Vincent Daniello takes a closer look at pod drives.

Contra-Rotating Propeller Efficiency
Four to eight percent of the energy coming off a single prop spins like a corkscrew, wasted. A slightly smaller prop behind the first and careful attention to how those props interact recovers that rotational energy and converts it to forward thrust. Pods also allow props to bite into clean water farther from the hull. Smaller props on pods also reduce draft — from 3 feet 9 inches with shafts down to 3 feet 4 inches with pods on the Sabre 42.

Heavy Lifting
Greg Platzer headed surface ship propeller design for the U. S. Navy through most of the Cold War. Now he designs custom propellers for yachts and sport-fishing boats that can cost five figures, but often pay for themselves in fuel savings (www.platzermarine.com). Platzer says that changing from a 10-degree shaft angle on inboards to zero shaft angle of pods gains about eight percent efficiency. But at slower speeds those downward-pointing props lift the stern, tipping the advantage toward conventional shafts.
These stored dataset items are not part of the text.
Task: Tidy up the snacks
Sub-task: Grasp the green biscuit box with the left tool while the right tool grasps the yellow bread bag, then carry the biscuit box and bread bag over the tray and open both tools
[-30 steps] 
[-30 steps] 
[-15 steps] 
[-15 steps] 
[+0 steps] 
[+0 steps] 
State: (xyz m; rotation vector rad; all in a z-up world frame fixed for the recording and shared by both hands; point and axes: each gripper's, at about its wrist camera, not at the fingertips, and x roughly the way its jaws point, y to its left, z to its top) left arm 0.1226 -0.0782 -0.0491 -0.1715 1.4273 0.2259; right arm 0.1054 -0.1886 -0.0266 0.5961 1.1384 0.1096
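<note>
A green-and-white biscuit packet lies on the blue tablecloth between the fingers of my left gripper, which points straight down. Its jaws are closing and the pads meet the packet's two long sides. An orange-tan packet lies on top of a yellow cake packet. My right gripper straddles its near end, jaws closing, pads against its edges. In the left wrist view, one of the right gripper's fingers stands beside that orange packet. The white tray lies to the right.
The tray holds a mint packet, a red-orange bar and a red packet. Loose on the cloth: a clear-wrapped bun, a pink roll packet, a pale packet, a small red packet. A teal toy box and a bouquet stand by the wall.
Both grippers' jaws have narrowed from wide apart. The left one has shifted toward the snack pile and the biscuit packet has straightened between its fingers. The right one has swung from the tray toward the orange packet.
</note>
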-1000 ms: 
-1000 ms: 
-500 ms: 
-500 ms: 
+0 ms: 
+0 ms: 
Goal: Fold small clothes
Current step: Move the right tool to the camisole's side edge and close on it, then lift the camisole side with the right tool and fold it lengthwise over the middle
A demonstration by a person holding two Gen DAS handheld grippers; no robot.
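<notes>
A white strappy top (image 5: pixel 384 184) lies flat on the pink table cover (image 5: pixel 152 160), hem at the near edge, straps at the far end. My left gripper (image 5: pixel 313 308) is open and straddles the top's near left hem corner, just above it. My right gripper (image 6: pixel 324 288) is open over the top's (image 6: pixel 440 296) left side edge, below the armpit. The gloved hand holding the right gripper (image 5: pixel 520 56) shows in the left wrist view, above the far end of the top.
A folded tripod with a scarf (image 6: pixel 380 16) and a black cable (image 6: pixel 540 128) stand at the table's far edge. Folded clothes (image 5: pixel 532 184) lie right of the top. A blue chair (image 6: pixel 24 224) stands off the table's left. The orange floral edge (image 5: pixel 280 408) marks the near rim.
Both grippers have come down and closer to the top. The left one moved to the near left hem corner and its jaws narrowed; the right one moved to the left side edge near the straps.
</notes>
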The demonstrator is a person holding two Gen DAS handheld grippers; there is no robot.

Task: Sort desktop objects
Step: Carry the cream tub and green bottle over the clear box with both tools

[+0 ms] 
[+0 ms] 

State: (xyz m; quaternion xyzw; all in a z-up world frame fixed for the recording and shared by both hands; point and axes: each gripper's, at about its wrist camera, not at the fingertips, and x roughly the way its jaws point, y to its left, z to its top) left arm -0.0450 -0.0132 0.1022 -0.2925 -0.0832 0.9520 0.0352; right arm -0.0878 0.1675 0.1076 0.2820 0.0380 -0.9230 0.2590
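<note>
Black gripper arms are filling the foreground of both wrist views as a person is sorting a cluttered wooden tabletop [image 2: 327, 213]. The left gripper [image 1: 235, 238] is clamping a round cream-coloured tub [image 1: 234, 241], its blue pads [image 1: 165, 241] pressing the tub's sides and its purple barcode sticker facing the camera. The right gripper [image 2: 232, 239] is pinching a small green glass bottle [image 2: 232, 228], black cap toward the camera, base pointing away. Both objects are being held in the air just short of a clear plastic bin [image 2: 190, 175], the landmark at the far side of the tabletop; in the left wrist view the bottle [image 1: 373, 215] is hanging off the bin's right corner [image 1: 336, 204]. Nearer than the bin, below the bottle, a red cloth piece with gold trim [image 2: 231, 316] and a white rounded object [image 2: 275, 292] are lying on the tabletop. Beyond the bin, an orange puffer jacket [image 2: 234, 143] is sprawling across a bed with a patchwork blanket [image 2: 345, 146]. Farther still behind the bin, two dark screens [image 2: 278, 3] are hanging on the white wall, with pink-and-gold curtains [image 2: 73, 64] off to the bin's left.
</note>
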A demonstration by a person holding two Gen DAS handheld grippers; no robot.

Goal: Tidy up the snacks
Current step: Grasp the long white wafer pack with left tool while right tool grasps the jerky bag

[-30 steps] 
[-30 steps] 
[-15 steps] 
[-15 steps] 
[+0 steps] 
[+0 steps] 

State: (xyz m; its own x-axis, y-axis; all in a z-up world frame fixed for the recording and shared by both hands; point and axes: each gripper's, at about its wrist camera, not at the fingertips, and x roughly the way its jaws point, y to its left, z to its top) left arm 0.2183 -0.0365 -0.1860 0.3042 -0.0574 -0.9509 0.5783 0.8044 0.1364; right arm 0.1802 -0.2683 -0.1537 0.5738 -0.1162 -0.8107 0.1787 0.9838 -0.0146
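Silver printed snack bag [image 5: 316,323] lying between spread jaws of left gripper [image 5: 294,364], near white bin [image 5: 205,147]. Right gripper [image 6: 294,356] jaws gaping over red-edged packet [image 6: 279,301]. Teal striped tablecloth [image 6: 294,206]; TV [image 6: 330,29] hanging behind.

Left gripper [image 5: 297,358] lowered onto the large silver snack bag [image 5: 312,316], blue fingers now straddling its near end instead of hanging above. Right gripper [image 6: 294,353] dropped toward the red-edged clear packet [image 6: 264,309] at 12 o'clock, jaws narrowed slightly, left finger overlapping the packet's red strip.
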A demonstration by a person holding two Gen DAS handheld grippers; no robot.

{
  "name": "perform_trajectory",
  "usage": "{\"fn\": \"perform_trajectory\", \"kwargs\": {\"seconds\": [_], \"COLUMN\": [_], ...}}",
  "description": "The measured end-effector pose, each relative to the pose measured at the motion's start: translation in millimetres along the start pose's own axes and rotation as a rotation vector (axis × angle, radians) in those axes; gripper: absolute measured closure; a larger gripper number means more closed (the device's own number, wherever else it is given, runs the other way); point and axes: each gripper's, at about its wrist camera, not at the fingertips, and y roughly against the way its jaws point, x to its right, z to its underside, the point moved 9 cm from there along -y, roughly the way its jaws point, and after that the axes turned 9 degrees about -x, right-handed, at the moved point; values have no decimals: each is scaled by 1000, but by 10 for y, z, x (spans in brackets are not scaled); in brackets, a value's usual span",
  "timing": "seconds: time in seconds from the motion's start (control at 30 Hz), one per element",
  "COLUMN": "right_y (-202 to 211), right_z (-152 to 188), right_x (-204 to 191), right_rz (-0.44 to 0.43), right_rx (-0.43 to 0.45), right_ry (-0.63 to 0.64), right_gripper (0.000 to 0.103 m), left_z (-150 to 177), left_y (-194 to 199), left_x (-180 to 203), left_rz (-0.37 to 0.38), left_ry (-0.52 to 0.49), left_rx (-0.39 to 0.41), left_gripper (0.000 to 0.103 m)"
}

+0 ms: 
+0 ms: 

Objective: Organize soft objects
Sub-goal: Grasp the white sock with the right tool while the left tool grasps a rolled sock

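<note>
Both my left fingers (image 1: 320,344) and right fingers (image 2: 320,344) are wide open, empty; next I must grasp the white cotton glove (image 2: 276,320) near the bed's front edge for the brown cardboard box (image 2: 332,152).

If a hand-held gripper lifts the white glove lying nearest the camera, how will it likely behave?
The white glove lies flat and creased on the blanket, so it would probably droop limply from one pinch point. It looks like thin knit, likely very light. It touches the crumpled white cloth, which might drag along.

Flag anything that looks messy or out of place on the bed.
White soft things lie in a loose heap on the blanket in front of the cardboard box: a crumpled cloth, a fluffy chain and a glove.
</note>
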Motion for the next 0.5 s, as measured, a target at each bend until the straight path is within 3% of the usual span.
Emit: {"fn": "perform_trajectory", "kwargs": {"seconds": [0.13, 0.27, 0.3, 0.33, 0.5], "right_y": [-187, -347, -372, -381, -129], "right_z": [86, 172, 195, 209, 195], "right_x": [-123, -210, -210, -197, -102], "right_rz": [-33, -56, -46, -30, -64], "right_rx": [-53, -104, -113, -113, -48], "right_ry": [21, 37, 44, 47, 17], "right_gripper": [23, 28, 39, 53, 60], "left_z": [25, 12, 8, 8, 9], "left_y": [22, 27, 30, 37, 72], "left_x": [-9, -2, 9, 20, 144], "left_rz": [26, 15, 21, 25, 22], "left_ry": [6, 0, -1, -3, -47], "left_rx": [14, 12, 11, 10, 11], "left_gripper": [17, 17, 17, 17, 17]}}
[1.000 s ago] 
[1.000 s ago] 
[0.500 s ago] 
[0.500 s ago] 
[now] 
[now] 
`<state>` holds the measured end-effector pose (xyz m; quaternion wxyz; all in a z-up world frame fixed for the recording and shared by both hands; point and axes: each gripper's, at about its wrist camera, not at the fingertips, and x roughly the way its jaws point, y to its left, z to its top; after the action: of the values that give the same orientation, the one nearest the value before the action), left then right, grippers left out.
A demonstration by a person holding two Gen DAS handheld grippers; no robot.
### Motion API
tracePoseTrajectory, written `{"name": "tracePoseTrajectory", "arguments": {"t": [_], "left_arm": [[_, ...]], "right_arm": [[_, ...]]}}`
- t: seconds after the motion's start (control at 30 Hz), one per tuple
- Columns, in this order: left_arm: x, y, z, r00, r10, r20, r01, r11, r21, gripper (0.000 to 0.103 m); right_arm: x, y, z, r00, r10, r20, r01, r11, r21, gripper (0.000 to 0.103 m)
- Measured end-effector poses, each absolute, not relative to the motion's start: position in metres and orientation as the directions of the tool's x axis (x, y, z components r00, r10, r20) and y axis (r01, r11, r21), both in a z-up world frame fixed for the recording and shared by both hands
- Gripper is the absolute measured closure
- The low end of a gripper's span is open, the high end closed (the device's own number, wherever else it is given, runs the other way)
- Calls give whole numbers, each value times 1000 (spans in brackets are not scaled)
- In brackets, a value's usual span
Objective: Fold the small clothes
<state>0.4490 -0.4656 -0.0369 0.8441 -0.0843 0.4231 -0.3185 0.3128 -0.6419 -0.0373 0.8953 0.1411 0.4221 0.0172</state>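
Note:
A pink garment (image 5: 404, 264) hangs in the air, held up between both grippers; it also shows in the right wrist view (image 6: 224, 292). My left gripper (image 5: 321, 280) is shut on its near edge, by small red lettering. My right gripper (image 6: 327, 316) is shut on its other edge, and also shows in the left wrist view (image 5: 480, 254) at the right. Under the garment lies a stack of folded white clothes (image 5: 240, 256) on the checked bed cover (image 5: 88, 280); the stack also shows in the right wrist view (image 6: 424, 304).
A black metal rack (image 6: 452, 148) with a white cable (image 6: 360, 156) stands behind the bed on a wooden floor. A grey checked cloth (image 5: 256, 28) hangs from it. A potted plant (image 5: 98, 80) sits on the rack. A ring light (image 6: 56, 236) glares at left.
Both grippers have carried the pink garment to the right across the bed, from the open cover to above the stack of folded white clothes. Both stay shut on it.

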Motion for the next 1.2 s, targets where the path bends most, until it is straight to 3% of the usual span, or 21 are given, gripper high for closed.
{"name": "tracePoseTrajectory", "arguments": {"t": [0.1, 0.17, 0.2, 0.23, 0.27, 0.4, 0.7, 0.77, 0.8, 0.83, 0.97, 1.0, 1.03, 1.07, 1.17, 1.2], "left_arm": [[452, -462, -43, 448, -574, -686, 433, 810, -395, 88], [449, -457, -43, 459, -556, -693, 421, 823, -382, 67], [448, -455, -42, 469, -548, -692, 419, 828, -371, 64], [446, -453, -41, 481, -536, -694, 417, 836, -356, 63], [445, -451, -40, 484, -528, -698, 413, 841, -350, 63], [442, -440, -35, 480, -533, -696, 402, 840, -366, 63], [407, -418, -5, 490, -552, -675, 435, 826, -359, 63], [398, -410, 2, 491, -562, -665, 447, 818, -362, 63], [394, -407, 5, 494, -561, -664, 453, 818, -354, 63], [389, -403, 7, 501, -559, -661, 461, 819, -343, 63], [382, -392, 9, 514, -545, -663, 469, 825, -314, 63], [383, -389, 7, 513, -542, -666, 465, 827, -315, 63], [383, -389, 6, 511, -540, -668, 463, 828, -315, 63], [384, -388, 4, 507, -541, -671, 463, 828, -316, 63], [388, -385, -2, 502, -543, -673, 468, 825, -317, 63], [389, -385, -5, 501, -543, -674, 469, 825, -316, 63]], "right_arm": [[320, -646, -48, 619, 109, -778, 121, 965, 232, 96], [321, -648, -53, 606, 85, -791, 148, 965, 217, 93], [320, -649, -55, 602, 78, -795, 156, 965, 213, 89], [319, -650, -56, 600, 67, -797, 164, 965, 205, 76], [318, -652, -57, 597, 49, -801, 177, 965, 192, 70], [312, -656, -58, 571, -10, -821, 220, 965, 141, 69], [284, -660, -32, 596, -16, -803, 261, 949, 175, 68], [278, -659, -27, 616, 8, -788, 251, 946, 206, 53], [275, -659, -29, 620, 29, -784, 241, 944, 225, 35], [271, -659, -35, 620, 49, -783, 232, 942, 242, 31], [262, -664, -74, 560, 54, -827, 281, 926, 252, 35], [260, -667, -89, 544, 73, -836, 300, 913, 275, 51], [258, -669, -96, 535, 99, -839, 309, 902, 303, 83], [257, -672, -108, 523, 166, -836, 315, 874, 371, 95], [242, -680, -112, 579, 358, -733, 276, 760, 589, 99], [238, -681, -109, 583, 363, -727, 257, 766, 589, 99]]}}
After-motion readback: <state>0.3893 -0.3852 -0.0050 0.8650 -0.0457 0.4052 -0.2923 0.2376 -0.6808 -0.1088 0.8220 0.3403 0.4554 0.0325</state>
The reason for that lift is simple. Imagine a very simple propeller with four flat blades set at a 45-degree angle to the propeller shaft. If that prop shaft is flat to the surface of the water, then all four blades attack the water at the same 45-degree angle and provide equal, constant thrust. But with that shaft inclined 15 degrees, the blade rising from down deep up toward the hull is only attacking the water at 30 degrees from horizontal — pulling the boat forward — while the blade turning down, away from the hull, is at 60 degrees — pushing the stern up. With pods’ zero shaft angle, the blades are at equal angles in relation to the water through their entire revolution, so they thrust the boat forward without lifting the stern.